Name studies have been around for a long time. In Ancient Greece, philosophers like Socrates, Plato, and Aristotle saw names as central to the understanding of language, providing key insights into human communication and thought. Still, to the present day, questions such as ‘Are names nouns?’ and ‘Do names have meaning?’ are still hotly debated by scholars within both linguistics and name studies, often in connection with the related question ‘How are names used?’ This is not an issue of theoretical interest alone, but one with important implications for neuroscience. Psychologists have long been aware that names are more difficult to recall than words. A better understanding of their linguistic properties should help to explain why they are processed differently in the brain, which in turn will contribute towards the treatment of brain disorders.
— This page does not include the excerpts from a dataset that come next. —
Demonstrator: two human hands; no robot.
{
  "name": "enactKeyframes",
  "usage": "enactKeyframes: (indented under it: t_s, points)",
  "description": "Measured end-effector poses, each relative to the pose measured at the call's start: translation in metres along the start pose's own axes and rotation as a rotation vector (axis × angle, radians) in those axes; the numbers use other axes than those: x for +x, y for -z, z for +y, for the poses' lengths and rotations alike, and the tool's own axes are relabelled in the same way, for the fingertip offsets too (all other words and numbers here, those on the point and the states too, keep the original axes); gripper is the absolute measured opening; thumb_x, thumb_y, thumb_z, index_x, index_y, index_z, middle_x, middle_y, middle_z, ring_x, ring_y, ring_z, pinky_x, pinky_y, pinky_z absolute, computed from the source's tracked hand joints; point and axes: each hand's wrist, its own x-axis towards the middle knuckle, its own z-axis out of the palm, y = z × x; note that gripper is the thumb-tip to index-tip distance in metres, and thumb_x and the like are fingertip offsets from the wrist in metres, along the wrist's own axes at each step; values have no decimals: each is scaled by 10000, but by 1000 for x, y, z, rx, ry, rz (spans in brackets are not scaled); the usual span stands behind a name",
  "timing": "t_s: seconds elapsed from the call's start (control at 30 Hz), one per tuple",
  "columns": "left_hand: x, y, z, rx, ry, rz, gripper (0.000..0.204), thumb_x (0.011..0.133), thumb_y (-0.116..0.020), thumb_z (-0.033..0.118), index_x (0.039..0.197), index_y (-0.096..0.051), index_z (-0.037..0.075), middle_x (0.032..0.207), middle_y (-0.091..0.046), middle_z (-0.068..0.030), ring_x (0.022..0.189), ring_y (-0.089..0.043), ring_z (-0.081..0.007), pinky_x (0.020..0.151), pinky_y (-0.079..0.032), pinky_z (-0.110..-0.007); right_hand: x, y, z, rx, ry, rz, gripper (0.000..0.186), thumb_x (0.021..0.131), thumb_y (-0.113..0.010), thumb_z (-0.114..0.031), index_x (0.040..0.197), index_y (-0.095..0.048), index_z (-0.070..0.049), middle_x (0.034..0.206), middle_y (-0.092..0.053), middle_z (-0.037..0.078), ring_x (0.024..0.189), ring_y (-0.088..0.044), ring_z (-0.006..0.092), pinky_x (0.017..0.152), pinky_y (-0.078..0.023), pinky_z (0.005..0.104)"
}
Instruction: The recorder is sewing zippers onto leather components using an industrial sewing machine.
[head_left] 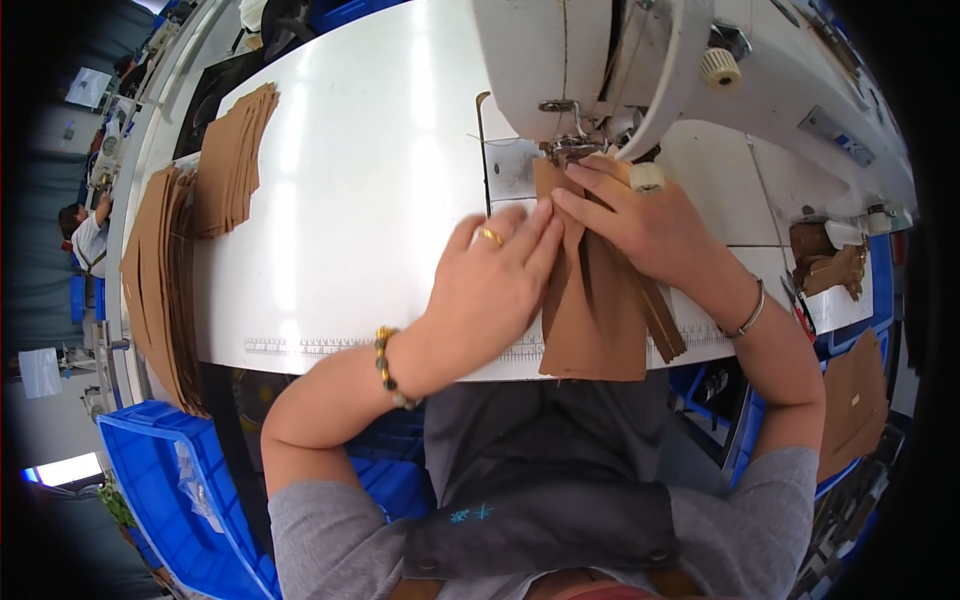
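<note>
A folded piece of brown fabric (597,325) runs from the sewing machine's presser foot (572,150) down over the table's front edge, with layers lifted along its right side. My left hand (497,275) rests against its left edge, fingers stretched out and slightly blurred. On the upper right part lies my right hand (648,220), its fingers extended and their tips close to the presser foot. Both hands touch the fabric without wrapping round it. The undersides of the fingers are hidden. The white sewing machine (530,60) stands over the work.
Stacks of brown fabric pieces (160,290) lie at the table's left. A printed ruler (300,346) follows its front edge. Scissors (798,305) and brown scraps (832,268) are at the right. A blue bin (175,480) stands lower left; another person (90,235) sits far left.
</note>
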Motion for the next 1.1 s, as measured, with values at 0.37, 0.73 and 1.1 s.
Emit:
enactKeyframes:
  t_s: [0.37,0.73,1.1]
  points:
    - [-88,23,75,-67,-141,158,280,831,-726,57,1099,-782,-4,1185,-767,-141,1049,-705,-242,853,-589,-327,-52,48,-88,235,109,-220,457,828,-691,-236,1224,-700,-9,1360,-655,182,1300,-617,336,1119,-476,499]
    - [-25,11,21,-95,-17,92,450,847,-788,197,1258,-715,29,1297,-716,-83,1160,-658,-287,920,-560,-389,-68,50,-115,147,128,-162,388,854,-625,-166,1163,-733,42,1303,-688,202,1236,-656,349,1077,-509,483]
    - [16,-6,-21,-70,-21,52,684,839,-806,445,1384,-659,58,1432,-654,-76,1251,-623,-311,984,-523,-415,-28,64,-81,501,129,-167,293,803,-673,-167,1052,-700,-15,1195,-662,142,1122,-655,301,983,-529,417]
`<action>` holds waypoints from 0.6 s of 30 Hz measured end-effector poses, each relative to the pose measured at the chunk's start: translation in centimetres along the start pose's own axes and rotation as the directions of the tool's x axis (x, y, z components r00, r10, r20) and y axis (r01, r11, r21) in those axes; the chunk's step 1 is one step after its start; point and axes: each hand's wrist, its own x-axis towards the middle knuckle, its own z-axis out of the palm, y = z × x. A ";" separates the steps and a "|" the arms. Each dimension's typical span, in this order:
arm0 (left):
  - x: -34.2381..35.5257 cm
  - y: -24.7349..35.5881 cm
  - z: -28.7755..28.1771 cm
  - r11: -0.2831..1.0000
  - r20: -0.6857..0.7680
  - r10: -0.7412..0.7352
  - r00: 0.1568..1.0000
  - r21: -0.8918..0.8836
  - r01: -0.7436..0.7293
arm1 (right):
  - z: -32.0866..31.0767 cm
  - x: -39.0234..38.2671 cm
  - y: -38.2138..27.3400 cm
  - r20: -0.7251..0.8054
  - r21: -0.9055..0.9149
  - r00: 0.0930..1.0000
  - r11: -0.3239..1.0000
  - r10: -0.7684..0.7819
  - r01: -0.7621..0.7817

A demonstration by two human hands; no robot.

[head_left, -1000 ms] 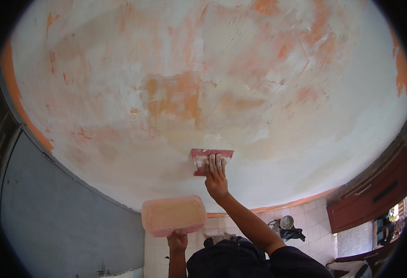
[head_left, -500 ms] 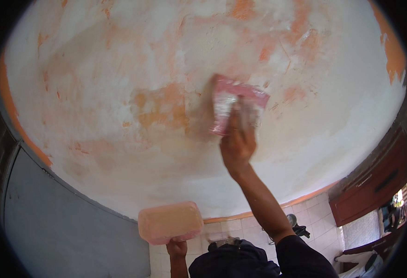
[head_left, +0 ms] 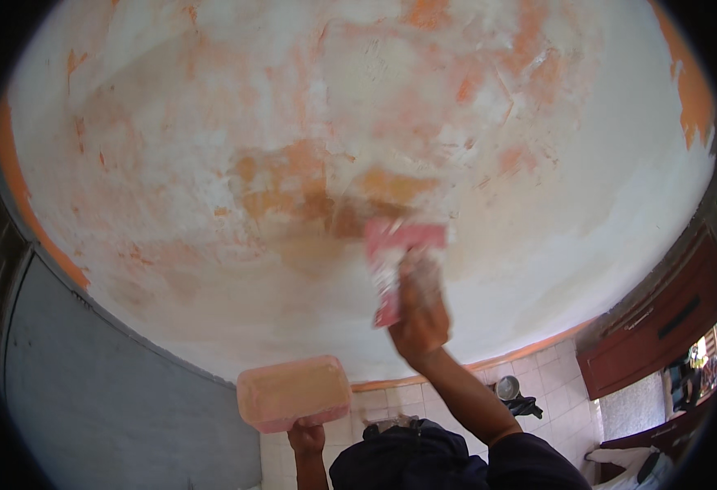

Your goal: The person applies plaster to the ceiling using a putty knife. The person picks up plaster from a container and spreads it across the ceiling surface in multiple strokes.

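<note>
"What sort of place are we standing in?"

"An indoor room, likely in a home, its wall [head_left: 293, 163] patchy, orange showing among the white."

"Why a home?"

"Pale floor tiles [head_left: 558, 376], a big grey panel [head_left: 117, 384] on the left, dark red woodwork [head_left: 656, 314] on the right. Which room, I can't tell."

We wear a dark top [head_left: 403, 461], nearly black with a bluish cast, its cloth rumpled in soft folds well back from the fingers. Its plain right sleeve [head_left: 534, 464] stops short, leaving a bare forearm [head_left: 464, 396] between its hem and our right hand [head_left: 424, 314]. Whitish smears mark that hand near its blurred fingers. Our left hand [head_left: 307, 437] is bare too.
</note>
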 end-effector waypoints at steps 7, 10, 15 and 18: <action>-0.4 -0.3 0.3 0.997 -0.015 0.039 0.999 0.067 -0.038 | 0.8 8.0 1.8 -0.030 -0.224 0.999 0.975 0.010 -0.016; -0.1 -0.4 0.1 0.998 0.000 0.028 1.000 0.047 -0.028 | 1.6 5.2 0.7 0.066 -0.214 0.997 0.977 0.036 -0.021; 0.6 0.0 0.0 0.998 0.056 0.029 0.998 0.054 -0.032 | 0.4 2.8 -1.2 0.270 0.002 0.959 0.996 0.088 -0.092; 0.5 0.2 0.2 0.999 0.042 0.023 0.999 0.027 -0.024 | -0.3 4.4 -0.8 -0.022 -0.062 0.999 0.998 -0.034 0.033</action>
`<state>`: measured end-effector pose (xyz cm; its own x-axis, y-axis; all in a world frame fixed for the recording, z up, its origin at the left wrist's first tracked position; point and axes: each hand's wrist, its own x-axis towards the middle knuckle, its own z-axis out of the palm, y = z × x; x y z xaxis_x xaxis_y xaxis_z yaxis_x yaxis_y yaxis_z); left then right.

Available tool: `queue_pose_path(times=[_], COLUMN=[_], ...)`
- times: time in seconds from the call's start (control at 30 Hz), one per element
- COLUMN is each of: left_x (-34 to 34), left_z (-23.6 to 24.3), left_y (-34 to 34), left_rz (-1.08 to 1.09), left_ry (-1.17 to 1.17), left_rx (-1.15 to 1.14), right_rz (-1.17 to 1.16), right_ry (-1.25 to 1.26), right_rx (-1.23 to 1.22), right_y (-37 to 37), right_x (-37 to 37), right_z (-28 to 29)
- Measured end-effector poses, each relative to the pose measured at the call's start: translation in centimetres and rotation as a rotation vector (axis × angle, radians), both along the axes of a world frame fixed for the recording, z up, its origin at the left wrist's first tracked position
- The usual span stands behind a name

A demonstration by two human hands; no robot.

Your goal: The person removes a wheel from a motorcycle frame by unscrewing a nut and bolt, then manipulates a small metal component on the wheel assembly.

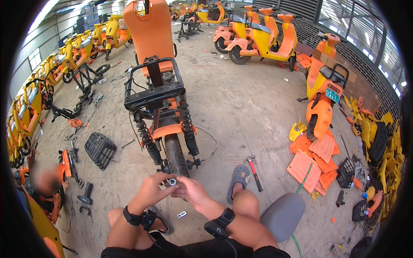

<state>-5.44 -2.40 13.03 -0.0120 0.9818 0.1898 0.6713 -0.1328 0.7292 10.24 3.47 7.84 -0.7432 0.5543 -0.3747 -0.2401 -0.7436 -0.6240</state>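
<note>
My left hand (151,190) and my right hand (192,191) meet in front of me, just short of the rear tyre (174,155) of a partly stripped scooter. Between the fingertips of both is a small silver metal piece with a round hole (172,182), its open end facing up; it looks like a socket or a large nut. The fingers of both hands are closed about it. Beyond my hands rise the scooter's black rear rack (155,96), two shock absorbers (188,129) and orange fender (167,130). Another small silver piece (182,214) lies on the floor below my hands.
A hammer (254,173) lies right of my shoe; a grey scooter seat (284,217) is near my right knee. Left are a black basket (100,150) and a power tool (86,194). Orange panels (304,167) lie right. Another person (46,182) is at far left.
</note>
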Motion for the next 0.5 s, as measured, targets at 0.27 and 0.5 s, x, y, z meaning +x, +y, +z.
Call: queue_pose_path(times=[0.27,0.5], left_x=[-0.3,-0.3], left_z=[0.3,0.1], left_y=[0.0,-0.1], left_rz=[0.007,-0.001], left_ry=[0.009,0.011], left_rx=[-0.001,0.050], right_rz=[-0.026,-0.038], right_ry=[-0.025,-0.002], right_rx=[0.018,-0.079], right_y=[-0.3,-0.4], right_x=[-0.1,0.1], right_z=[0.0,1.0])
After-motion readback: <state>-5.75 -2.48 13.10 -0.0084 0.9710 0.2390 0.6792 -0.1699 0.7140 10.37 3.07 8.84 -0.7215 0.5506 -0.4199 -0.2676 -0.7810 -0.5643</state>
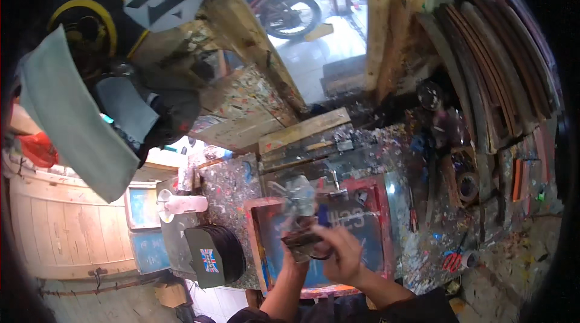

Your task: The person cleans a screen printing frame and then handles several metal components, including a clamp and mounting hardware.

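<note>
Both my hands are over a screen-printing frame with a reddish rim and a blue mesh with pale lettering. My left hand is closed around the lower end of a glossy dark brown piece, its exact kind blurred. The fingers of my right hand pinch that piece's right side. Crumpled clear plastic sticks up just beyond it, smeared by motion; whether the two are joined I cannot tell.
Left of the frame are a stack of black panels and a pink bottle. Red-handled scissors and a tape roll lie right on the paint-spattered bench. Curved boards lean at right; a motorcycle stands outside the doorway.
</note>
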`<state>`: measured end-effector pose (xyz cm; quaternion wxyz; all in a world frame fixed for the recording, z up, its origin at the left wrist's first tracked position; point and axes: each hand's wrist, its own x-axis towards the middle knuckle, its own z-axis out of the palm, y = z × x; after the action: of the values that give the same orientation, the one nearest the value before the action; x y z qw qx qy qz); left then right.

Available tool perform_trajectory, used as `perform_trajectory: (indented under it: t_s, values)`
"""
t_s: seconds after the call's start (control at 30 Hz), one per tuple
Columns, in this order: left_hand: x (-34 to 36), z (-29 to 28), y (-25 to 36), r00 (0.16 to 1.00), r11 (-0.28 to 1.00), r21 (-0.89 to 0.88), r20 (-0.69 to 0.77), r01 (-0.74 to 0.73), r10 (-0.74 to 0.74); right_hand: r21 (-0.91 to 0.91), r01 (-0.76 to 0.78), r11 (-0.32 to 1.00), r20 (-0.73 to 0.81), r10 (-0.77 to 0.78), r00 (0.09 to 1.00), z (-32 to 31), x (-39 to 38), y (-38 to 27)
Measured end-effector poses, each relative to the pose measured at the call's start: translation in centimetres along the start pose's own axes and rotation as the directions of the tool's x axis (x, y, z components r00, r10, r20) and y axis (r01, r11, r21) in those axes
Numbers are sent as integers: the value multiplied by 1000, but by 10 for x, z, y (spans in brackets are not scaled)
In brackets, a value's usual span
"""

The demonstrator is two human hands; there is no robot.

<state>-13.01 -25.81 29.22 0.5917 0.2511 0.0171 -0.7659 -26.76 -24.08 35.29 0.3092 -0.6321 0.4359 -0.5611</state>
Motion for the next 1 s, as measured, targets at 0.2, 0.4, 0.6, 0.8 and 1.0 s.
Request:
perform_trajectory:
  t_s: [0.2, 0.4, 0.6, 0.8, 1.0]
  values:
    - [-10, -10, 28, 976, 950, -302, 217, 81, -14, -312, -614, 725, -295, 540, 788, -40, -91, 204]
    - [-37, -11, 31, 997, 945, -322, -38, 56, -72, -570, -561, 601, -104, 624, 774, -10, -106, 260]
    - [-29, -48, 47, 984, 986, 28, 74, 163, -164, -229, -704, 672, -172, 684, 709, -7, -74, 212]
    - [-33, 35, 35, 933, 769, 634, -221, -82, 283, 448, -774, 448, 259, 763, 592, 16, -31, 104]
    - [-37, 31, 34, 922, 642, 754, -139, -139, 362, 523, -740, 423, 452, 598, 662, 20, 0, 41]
In the meantime, different approaches to the study of names have also been developed. For much of the twentieth century, the field was dominated by the question ‘Where do names come from?’ Particularly influential was the English Place-Name Survey, founded in the 1920s by historians and philologists whose primary interests were in evidence for settlement patterns and language history in the Dark Ages. By tracing the origins of the names of ancient settlements and major landscape features, they were able to throw light on population movement during the migration period, settlement patterns during the Early Middle Ages, and lost or partly lost languages. In course of the work, it became apparent that the names of subsequent settlements and smaller landscape features held similar potential for later periods, so the remit of this and other national place-name surveys was gradually extended through the Later Middle Ages to the Early Modern era and beyond.
The names of people also originate in different languages and time periods, but whereas surnames, like place-names, are usually descriptive, personal names in most parts of the Western world are not. Here, then, the major questions are ‘Why are names chosen?’ and ‘How do names reflect society?’ Since personal names are bestowed afresh on each generation, there is more scope for deliberate choice, so the personal name stock can function as an index of changing values on a societal level. So too do the names of commercial products, one of the various types of names to be regulated by law. In a move away from an exclusive focus on etymology, similar questions are now being asked of place-names. Language varieties within the namescapes of multi-lingual urban environments are used to explore community identity, while the Glasgow-based Cognitive Toponymy project takes the relationship between descriptive names and human cognition as a starting-point to investigate how people conceptualize place in Western Europe.
These various approaches are based partly on the analysis of individual names, and partly on the comparison of large groups of names, from which significant patterns emerge. Name studies have thus been transformed by the technological advances that allow huge datasets to be rapidly and efficiently interrogated. Nowhere is this demonstrated more compellingly than in the study of names in literature. Once characterised by fragmented analyses of selected names from individual texts, this field has now been placed on a much more rigorous footing, with an expectation that each name will be considered against the backdrop of the wider corpus of names within the work or even genre to which it belongs. The question is no longer ‘How should this name be interpreted?’ but ‘How should this name be interpreted in its literary and onomastic context?’
It should be clear by now that there are many branches of name studies, including name theory, place-name studies, personal name studies, names in literature, and names in society, and that the field itself is interdisciplinary, relating closely to such disciplines as archaeology, geography, history, linguistics, literature, philology, philosophy, psychology and social science. One question remains. Is name studies a discipline in its own right? A growing number of universities in various countries offer courses on name studies, but I know of no degree programme on the topic. It is possible to study names as part of a degree, but not to be awarded a degree in name studies. Is it time for that to change?